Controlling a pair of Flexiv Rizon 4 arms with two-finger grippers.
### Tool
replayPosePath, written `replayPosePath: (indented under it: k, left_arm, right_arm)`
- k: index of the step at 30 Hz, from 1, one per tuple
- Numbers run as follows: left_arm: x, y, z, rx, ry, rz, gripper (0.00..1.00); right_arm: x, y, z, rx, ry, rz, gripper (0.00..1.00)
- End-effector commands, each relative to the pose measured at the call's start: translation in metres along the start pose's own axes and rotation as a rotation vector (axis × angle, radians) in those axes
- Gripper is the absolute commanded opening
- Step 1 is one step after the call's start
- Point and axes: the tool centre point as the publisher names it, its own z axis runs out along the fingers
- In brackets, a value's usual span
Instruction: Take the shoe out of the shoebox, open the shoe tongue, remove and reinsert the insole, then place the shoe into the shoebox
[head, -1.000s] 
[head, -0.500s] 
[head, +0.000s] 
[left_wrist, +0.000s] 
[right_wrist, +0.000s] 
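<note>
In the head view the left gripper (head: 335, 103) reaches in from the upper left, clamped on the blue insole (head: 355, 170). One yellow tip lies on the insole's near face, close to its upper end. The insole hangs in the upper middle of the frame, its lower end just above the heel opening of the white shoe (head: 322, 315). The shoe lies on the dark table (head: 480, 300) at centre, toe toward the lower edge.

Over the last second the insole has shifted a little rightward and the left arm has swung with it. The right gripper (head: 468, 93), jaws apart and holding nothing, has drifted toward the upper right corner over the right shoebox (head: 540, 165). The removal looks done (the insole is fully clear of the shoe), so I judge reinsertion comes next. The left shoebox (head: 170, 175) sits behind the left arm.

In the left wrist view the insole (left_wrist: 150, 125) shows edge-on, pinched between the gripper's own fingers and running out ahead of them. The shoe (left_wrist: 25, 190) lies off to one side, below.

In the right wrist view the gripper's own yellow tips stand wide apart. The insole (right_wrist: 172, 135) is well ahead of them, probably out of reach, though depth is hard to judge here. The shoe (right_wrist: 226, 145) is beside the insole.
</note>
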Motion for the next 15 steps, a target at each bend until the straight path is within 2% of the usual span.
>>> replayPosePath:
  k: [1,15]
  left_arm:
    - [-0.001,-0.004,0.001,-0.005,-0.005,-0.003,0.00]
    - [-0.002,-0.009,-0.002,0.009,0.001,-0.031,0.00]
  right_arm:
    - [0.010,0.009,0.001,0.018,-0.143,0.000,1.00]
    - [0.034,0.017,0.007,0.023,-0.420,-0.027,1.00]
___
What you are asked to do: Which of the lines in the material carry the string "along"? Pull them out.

Solution below:
- End-effector commands, each relative to the pose measured at the call's start: translation in metres along the start pose's own axes and rotation as a rotation vector (axis × angle, radians) in those axes
- Point and axes: the tool centre point as the publisher names it, its own z axis runs out along the fingers

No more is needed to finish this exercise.